▶ [Work instruction]: Go over the data and work out how many lines include the word "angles". Give that number only.

▶ [Exercise data]:

■ ■ ■ ■ ■ ■ ■

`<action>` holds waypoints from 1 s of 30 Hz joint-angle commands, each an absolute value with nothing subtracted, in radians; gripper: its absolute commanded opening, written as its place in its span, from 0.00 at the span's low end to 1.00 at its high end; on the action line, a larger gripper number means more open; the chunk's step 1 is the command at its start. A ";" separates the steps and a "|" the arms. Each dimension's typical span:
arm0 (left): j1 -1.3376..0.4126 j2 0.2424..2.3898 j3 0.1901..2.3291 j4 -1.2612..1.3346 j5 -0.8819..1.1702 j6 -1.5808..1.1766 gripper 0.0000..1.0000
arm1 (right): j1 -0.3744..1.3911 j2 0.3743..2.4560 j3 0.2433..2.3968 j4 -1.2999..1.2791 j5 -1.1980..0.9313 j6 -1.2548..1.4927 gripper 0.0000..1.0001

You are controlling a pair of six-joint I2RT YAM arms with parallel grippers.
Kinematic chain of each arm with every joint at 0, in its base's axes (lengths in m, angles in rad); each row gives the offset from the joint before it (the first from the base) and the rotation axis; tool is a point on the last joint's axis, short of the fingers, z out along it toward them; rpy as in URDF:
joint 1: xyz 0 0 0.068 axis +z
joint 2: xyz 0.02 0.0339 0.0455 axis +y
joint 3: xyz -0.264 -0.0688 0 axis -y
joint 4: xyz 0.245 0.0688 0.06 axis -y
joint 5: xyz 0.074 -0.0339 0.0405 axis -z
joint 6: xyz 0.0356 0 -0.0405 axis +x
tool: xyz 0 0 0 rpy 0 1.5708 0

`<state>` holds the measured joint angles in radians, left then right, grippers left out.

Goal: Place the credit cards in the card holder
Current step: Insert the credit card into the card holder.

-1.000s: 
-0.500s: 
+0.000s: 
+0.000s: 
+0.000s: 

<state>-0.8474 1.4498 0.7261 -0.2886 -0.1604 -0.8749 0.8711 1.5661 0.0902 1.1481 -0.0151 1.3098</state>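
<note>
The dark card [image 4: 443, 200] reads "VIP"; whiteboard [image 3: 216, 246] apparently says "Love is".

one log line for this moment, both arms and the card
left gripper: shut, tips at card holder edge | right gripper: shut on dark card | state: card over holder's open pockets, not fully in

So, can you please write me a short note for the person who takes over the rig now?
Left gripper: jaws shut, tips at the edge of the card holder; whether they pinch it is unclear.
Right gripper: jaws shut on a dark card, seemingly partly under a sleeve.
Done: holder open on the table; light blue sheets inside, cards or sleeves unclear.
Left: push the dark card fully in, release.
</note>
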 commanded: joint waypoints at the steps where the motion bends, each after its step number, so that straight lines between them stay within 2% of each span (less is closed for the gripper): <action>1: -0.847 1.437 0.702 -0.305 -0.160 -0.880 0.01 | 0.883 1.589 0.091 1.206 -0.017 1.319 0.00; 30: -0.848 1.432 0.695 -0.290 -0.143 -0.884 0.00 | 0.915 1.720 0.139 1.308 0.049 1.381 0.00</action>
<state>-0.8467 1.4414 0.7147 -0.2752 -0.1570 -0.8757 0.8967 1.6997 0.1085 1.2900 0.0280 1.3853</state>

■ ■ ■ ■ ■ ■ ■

▶ [Solution to this task]: 2